Having a Hydrocephalic Baby What would you Feel?

My little brother is 6 years old and he is hydrocephalus. He is a bright little boy! He has a mind like a 2 1/2 year old but he talks like a 8 year old. He still throws tantrums like a 2 year old also. Dont give up hope on your baby girl! Theres always hope. Lou had to have a shunt put in his head at 3 days old to drain the water off of his brain and he has had 2 shunt surgeries since then. Just because the baby was born with hydrocephalus doesn't mean that the child is going to die! With the right treatment, with the shunt, everything is gonna be just fine. Good luck and i hope your little girl is doing just fine:)

My disabled son is currently three years old. Next month he will become four years old. He has got spina bifida and hydrocepalus. He had a shunt put in his head when he was two weeks old. He seems to be a bright little boy. I know that some adults in todays world have got hydrocephalus and live a normal life. My little boy can get headaches. The worst thing for him is he can't walk. I wonder how your little girl is now.

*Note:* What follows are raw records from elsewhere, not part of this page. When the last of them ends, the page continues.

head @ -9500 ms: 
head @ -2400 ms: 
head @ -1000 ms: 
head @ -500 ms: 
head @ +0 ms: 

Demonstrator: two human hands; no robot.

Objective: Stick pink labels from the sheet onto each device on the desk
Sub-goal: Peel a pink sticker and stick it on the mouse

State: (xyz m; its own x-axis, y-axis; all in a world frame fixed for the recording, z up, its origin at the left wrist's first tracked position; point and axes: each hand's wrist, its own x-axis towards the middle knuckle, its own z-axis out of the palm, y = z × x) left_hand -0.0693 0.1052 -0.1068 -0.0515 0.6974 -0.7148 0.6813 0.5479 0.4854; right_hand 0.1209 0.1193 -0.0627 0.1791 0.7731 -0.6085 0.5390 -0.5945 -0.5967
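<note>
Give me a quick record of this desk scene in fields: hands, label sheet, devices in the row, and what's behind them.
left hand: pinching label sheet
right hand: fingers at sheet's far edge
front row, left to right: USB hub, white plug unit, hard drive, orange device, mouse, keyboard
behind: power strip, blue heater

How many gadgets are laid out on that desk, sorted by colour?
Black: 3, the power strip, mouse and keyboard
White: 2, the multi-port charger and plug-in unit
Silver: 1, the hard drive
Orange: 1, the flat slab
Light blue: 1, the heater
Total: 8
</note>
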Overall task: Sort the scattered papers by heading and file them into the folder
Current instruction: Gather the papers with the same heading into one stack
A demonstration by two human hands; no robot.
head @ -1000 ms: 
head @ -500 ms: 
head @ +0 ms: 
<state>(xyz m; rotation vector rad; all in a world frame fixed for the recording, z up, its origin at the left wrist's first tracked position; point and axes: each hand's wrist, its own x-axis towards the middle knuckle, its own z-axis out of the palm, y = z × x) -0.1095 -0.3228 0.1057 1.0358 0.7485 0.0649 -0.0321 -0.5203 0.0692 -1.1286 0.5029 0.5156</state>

Its not an easy one, that's for sure. It drains you a lot emotionally & mentally not to mention the great sacrifice you have to do phsically. Mom's or parents in general who have a child with this debillitating physical form are really very special that not even a superman may guarantee its easy. Your child is also special, it only needs love, coz that is what it only know during its existence. Please allow me to say this much if you may, The grace of GOD is common & most especially available for people in this situations. You just have to seek his wisdom about it & in all those times when you've called it quits, it has long been given to you. Like i mentioned, common people like us cannot guarantee that we will be strong enough to have gone through what you had treaded on. Thus only people with something special or something great in them, in their character are privelege few to accomplish this, not even the best of lawyers, doctors, millionaires can guarantee it. There are in the internet available resources or people that had gone through whom you can interact with. Try locating them, they might help or assist you.

Many children have been diagnosed with hydrocephalus, had shunts implanted and lived long lives. They may have to have the shunt replaced several times because of their growth. Why did they tell you she will only live to 10 years? Or did they tell you that her shunt would have to be replaced before she is 10 years? Does she have any other problems? Is she developing normally? Does she speak and act like other 5-year old children? I did not know that I have hydrocephalus until I was 48 years old. I had headaches for years, but it did not become a problem until I started hearing things and seeing things that weren't there. My shunt is uncomfortable because of scarring, but I plan to live a long time.

Hi! I can definitely relate to you. I have a one year old son that has hydrocephalus. I am so happy that he came. He brought our family closer to God. I knew exactly how you feel. I dont really think about if he's still with us after 10 years. I knew some still lives longer than that. I will never give up. I focus more on today, cherishing our moments than to fuss about the future. We have to be strong for them. Miracles can happen. Love is miracle. Love your kid and treat her like shes the princess. Dont lose hope.